Type 1 diabetes (T1D) is caused by the destruction of pancreatic β-cells (which produce insulin) by T cells, although the exact steps of T1D disease progression are not fully understood. Now, de Goffau et al. have uncovered an immunological link between the pancreas and gastrointestinal tract that may contribute to T1D development.

There are roughly 100 trillion microorganisms within the human intestine that are involved in regulating the gut’s immune system, specifically the T cells. The authors hypothesized that there were differences in the composition of intestinal microbiota in autoantibody-negative children and children with at least two diabetes-associated autoantibodies (“autoantibody-positive” children, who are prone to develop T1D). The subjects were matched for age, sex, histocompatibility locus antigen (HLA) risk genotype, and early feeding history. Using principal component analysis at the species level, the authors found that there was a low abundance of lactate- and butyrate-producing bacteria—including two of the most common bifidobacteria—in the autoantibody-positive children, which suggests that these bacteria are associated with β-cell autoimmunity. In addition, the number of β-cell autoantibodies was inversely correlated with levels of butyrate-producing bacterium. These data imply that the number of autoantibodies in children—and, hence, T1D—may be affected by changes in the gut bacterial population.

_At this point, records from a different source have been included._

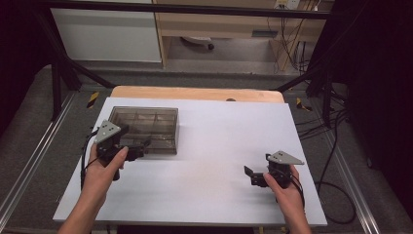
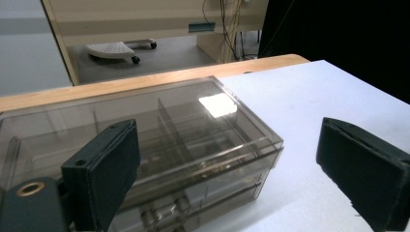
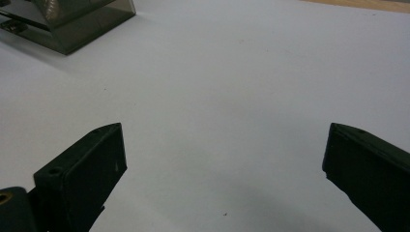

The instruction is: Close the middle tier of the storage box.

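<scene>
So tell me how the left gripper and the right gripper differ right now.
The left gripper sits at the smoky clear compartment box, its jaws by the near side; the right gripper hovers over bare white tabletop, far from the box. The left points right across the table, the right points left. Both stand open, holding nothing.

The box (image 2: pixel 193 140) in front of my left hand-held gripper (image 2: pixel 232 159) is smoke-tinted clear plastic, glossy enough to throw back a bright patch of light. My jaws are matt black with a slightly grainy face. The worktop (image 1: pixel 219 146) is smooth matt white over a pale wood edge (image 1: pixel 195 93).
</scene>
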Tool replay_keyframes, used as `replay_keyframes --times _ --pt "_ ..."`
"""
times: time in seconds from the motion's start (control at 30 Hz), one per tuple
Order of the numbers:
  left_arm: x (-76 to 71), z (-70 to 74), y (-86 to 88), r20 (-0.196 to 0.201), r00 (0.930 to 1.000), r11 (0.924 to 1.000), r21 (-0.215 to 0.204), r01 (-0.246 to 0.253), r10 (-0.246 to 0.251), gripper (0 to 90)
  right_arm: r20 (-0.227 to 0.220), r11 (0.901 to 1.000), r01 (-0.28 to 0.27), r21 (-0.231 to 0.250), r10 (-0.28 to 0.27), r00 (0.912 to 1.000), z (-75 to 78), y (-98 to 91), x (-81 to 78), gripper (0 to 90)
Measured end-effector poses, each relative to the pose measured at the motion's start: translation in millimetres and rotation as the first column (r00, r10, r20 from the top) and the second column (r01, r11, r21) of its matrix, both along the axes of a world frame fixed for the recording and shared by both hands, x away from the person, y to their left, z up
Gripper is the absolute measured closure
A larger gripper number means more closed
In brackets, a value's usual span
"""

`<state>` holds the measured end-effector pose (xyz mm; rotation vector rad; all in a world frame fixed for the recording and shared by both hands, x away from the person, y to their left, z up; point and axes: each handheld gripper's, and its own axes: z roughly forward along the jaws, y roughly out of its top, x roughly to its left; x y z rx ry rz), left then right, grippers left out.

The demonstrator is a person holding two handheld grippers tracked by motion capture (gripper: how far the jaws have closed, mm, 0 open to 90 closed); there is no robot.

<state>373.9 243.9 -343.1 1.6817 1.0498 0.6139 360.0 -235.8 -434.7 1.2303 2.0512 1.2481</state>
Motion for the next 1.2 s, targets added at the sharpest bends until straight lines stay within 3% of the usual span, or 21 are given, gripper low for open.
replay_keyframes --times 0.33,0.63,0.77,0.97,1.2 --pt "-16.4 -9.6 31.2 0.008 0.9990 0.9981 -0.045 -0.043 0.043 7.2 0.001 1.0000 0.000 0.001 0.000 1.0000 -0.3 -0.8 0.4 2.3" --pt "-30.4 -12.0 56.0 0.023 0.9971 0.9967 -0.038 -0.072 0.073 7.2 -0.002 1.0000 0.005 -0.004 -0.005 1.0000 -0.4 -0.9 -0.3 2.3" --pt "-35.0 -22.3 65.7 0.019 0.9955 0.9944 -0.052 -0.092 0.093 7.1 0.001 1.0000 0.005 -0.002 -0.005 1.0000 -0.1 -1.1 -0.3 2.3" --pt "-40.8 -39.4 74.2 0.006 0.9960 0.9952 -0.042 -0.089 0.089 7.4 0.005 1.0000 0.005 -0.003 -0.005 1.0000 0.2 -2.3 -0.7 2.3" --pt "-44.4 -49.9 80.4 -0.001 0.9953 0.9942 -0.045 -0.097 0.097 7.4 0.008 0.9999 0.014 0.002 -0.014 0.9999 1.5 -4.7 -1.5 2.3"
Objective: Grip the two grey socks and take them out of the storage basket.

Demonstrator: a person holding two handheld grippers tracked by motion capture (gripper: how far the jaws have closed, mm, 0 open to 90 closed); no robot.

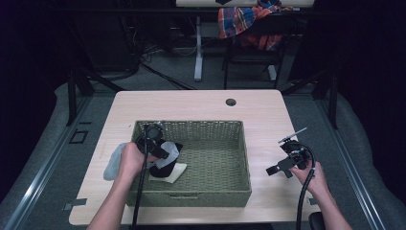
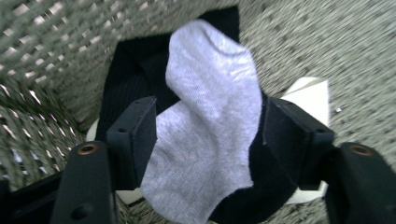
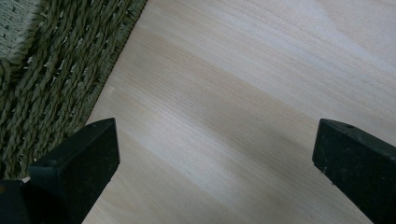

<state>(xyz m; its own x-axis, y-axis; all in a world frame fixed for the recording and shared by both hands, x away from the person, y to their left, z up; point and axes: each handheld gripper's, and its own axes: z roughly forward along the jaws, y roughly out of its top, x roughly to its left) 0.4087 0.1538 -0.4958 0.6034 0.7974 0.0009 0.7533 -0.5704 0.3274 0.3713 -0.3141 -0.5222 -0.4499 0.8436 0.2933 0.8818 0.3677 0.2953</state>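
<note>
Woven basket (image 2: 42, 51) walls are seen behind the left gripper (image 2: 208, 135), whose jaws are set around a grey sock (image 2: 210, 116) without a visible pinch. Beneath it lie a black sock (image 2: 126, 74) and white cloth (image 2: 310, 93), so sorting is judged barely begun. Over bare surface (image 3: 243, 93), the right gripper (image 3: 215, 154) is held released.

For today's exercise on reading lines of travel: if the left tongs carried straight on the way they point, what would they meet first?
Most likely the grey sock, lying between the left tongs over a black sock on the basket floor; depth is hard to judge.
</note>
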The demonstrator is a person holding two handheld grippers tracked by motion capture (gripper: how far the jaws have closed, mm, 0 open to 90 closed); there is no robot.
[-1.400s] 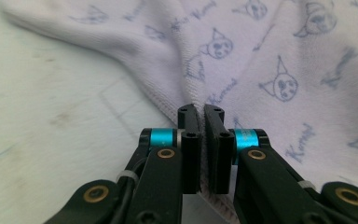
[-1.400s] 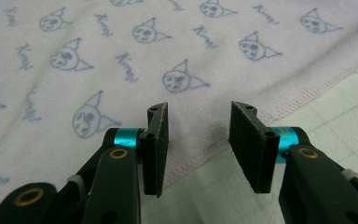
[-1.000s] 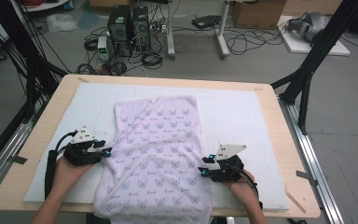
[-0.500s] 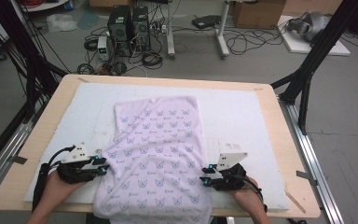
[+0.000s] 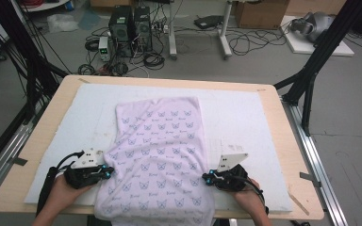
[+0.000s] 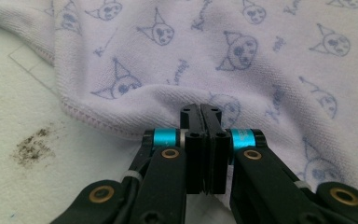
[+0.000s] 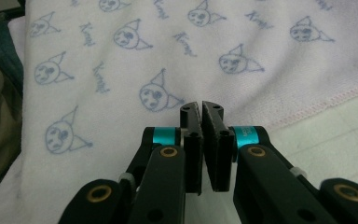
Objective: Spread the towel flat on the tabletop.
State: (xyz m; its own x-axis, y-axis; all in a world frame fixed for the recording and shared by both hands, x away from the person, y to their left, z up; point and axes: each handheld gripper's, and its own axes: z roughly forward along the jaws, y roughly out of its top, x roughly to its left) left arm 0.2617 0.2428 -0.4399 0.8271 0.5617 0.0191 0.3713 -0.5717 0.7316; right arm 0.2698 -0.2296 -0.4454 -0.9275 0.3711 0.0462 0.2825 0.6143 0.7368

Butyrate may have beneficial impacts on gut biology. Although there were no differences in fecal calprotectin or immunoglobulin A levels (biological markers of gut inflammation), de Goffau and colleagues suggest that butyrate levels may be critical in the regulation of autoreactive T cells during the development of T1D. Future studies will be needed to determine whether fecal microbiota involved in butyrate production pathways can prevent β-cell autoimmunity. Such findings would suggest that alterations in intestinal bacterial diversity in favor of butyrate-producing species may be an effective therapeutic strategy for T1D.

M. C. de Goffau et al., Fecal microbiota composition differs between children with β-cell autoimmunity and those without. Diabetes, published online 28 December 2012 (10.2337/db12-0526). [PubMed]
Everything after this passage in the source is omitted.